Genetic and Epigenetic Mechanisms for Polyploidy and Hybridity

Polyploidy can be classified as autopolyploidy (whole-genome duplication within a species) and allopolyploidy (duplication of genomes between species). While changes in autopolyploids are primarily dependent on genome dosage, allopolyploidy generates both effects of whole-genome duplication and hybridization or merger between species or genera. Barbara McClintock coined the term "genome shock" to describe some of these effects in interspecific hybrids. The genomes from related species have to sense each other and reconcile their differences in organization, structure, and gene expression in order to overcome postzygotic barriers or hybrid incompatibility, giving rise to successful allopolyploid progeny. This process involves genetic changes through gain or loss of DNA and through chromosomal rearrangements as well as epigenetic changes in the expression of small RNAs, transposons, and protein factors that are divergent between the species.
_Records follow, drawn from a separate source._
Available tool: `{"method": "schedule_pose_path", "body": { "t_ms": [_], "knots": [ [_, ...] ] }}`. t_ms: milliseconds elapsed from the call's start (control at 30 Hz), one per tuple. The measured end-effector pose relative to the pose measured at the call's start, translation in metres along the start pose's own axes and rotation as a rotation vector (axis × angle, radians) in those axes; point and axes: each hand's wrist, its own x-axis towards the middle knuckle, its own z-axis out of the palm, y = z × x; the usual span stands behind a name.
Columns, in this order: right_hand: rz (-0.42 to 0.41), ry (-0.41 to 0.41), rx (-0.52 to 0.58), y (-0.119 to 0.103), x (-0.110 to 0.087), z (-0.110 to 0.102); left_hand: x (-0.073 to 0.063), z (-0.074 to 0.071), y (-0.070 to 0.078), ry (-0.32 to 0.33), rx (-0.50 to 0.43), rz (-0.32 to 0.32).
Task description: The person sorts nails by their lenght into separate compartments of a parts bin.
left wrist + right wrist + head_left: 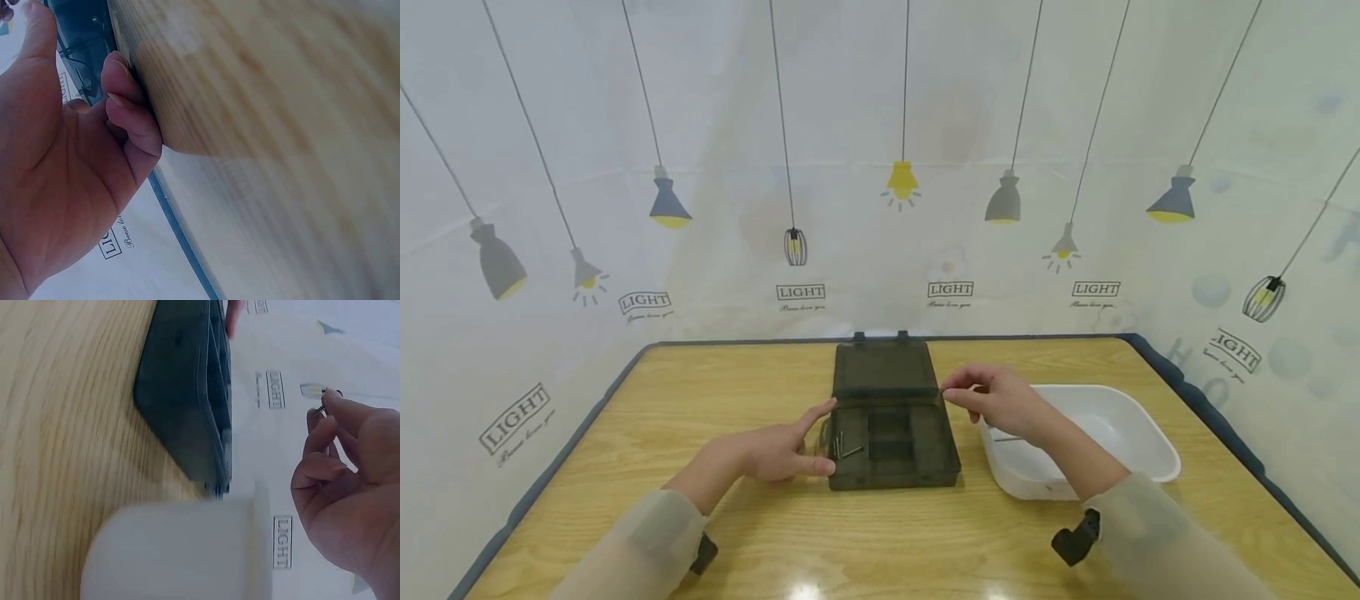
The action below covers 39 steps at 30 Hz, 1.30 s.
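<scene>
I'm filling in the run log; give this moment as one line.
left hand: rests against open organizer box | right hand: pinches small screw above box | white tray: right of box

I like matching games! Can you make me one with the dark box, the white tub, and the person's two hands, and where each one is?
Things:
1. dark translucent plastic compartment box
2. white plastic tub
3. left hand
4. right hand

Places or states:
A. pinches a thin metal pin
B. lid open, middle of the wooden table
C. rests against the box's left side
D. stands right of the box

Pairs: 1-B, 2-D, 3-C, 4-A
</scene>
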Motion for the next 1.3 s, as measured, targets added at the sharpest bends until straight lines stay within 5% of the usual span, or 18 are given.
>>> {"method": "schedule_pose_path", "body": {
  "t_ms": [300, 667, 1300],
  "knots": [
    [-0.012, -0.075, 0.034, -0.013, 0.022, 0.044, -0.001, 0.001, 0.002, -0.006, -0.003, 0.005],
    [0.014, -0.069, 0.095, -0.016, 0.038, 0.090, -0.002, 0.002, 0.001, -0.012, -0.007, -0.007],
    [0.050, -0.044, 0.054, -0.023, 0.050, 0.113, 0.000, 0.000, 0.001, -0.005, -0.001, 0.004]
  ]
}}
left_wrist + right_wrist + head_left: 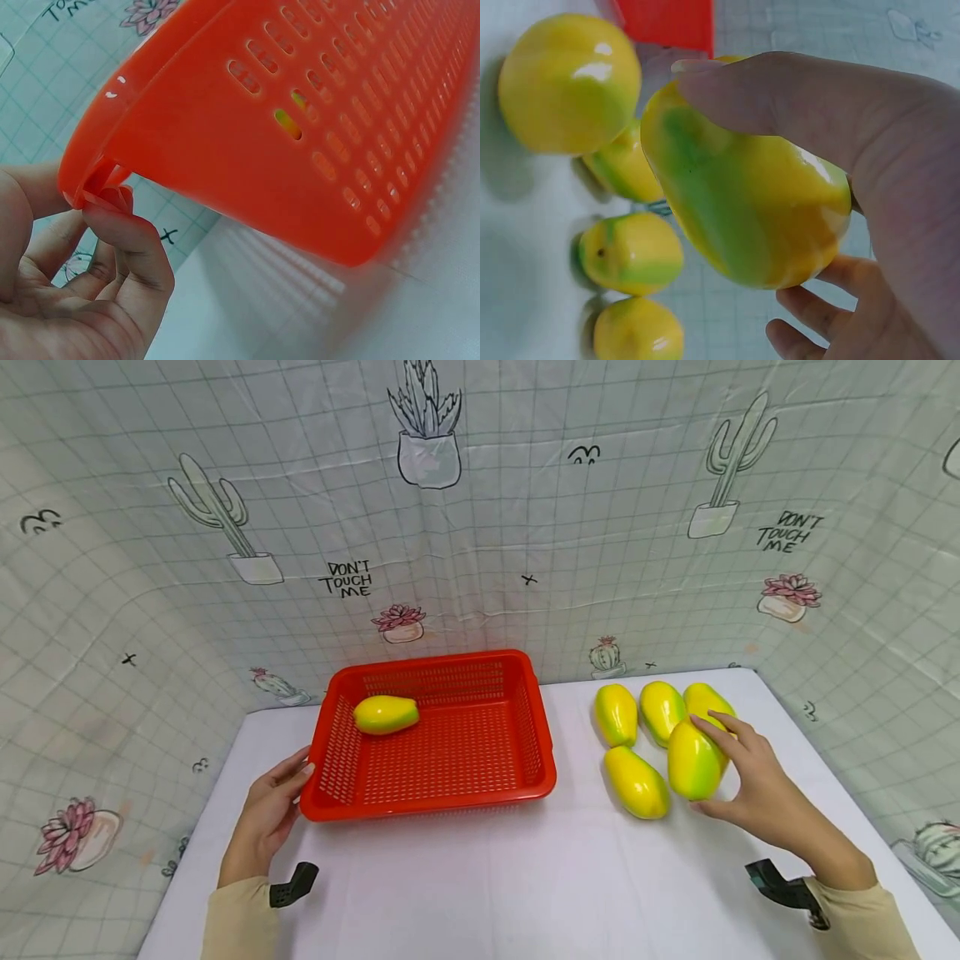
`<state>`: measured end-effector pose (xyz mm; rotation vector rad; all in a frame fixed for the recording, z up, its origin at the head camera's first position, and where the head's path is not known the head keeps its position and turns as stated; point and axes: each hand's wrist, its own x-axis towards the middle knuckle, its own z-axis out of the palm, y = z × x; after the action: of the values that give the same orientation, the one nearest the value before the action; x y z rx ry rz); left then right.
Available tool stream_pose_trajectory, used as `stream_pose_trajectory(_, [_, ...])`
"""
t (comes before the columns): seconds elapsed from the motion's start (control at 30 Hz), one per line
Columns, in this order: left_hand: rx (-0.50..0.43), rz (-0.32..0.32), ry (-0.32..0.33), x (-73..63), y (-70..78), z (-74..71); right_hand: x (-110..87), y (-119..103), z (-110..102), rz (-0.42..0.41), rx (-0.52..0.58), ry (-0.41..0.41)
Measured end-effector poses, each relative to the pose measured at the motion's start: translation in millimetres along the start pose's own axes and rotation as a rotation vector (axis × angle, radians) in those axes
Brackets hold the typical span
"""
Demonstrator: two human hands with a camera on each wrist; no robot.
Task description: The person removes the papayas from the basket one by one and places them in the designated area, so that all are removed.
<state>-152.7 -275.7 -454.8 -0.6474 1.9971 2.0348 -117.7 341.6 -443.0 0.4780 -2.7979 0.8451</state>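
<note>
My left hand (266, 810) grips the left rim of a red plastic basket (427, 806), its fingers curled at the edge in the left wrist view. Inside the basket, toward its back left, lies one glossy yellow-green papaya (385, 715). On the right, my right hand (765, 785) holds another papaya (693, 760) between thumb and fingers; the right wrist view shows this papaya (742, 195) up close, apparently raised off the table. Several more papayas lie near it, among them a front one (636, 782) and a back left one (615, 714).
A white cloth covers the table (480, 885). Behind it and at both sides hangs a checked curtain (487, 527) with cactus drawings. The basket's right wall (542, 735) stands between its inside and the loose papayas. A black wrist mount (787, 893) sits on each forearm.
</note>
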Motion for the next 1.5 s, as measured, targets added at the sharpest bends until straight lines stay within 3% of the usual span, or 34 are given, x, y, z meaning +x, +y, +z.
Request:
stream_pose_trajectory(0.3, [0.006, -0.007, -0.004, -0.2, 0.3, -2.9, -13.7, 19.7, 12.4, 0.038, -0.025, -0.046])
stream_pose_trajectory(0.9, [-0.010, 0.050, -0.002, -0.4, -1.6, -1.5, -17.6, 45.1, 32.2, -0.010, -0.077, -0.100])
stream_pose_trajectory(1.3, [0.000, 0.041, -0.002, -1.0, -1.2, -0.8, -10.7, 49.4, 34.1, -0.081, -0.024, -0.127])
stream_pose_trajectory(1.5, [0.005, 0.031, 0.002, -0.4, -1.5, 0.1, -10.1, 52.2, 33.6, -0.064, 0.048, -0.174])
Divergent maternal and paternal genomes are predicted to cause hybrid incompatibilities. Allopolyploids that overcome the incompatibility display a wide range of transgressive phenotypes, including hybrid vigor and novel traits that are selected and maintained in the new allopolyploid species. This chapter reviews the progress and advancements toward the understanding of mechanistic roles for gene expression and small RNA changes in morphological diversity and adaptive evolution of the allopolyploids.